Date of this Version
Published in Textiles and Politics: Textile Society of America 13th Biennial Symposium Proceedings, Washington, DC, September 18- September 22, 2012.
Women of the World War II home front adjusted to war related fabric shortages and rationing through the use of ingenious alternatives. While yard goods were subject to war rationing, and ready to wear garments were redesigned to use less fabric, a segment of the American population took advantage of another option. These families continued to create a number of attractive garments and household items throughout the war from a type of cotton percale which was available for free and classified as an unrestricted industrial good.
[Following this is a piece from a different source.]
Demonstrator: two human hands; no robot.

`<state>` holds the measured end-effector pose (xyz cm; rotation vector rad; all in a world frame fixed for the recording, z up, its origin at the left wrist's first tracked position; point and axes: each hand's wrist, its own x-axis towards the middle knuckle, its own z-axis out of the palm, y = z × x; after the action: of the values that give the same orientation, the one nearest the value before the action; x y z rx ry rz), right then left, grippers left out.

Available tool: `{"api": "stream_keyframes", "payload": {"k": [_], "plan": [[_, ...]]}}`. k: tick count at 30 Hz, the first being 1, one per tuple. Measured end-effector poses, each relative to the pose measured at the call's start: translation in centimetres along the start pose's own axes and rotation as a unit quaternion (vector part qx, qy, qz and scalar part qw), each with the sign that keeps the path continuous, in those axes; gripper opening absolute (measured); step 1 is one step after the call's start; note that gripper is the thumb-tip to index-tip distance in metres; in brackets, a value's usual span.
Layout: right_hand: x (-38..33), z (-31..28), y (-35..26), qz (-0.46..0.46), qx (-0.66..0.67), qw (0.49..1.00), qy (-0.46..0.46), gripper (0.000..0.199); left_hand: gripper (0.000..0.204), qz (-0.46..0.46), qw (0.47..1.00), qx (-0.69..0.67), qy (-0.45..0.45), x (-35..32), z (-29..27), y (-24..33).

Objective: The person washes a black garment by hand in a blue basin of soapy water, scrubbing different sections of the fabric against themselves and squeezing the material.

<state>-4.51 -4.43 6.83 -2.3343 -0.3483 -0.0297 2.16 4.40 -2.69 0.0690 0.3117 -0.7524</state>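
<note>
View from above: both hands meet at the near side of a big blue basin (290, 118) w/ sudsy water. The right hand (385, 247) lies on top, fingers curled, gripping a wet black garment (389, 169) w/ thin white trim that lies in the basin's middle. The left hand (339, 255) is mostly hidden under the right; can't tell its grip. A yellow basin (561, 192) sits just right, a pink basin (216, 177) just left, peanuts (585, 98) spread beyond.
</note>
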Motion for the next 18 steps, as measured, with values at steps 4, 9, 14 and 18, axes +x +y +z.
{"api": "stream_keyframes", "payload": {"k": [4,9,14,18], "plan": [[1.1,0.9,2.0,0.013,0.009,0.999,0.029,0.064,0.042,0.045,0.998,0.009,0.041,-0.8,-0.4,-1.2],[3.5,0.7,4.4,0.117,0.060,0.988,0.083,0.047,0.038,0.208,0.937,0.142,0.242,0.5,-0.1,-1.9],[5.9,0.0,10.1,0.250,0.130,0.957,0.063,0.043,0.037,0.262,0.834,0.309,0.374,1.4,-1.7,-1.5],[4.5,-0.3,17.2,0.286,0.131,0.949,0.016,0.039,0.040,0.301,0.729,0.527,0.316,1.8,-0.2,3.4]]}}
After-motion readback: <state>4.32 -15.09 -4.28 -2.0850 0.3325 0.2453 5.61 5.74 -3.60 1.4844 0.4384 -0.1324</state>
The cotton commodity bag or cotton feed sack, gained popularity as an alternative to traditional yard goods throughout rural communities. This tradition began at the turn of the 20th century and continued to grow with the support of grain manufacturers and the Department of Agriculture, which published a number of pattern booklets designed specifically for commodity bags. Three 100 lbs sacks of grain could make an average sized adult dress and packaging companies hired notable fabric designers from Europe and New York City to create colorful dress prints for their cotton packaging. This tradition continued into the 1960s, bolstered by the annual industry sponsored Cotton Bag Sewing Queen contest. The contest was held at state fairs nationwide throughout the 1950s and 1960s to maintain consumer interest in the cotton bag at a time when the paper commodity bag began to grow in popularity with manufacturers.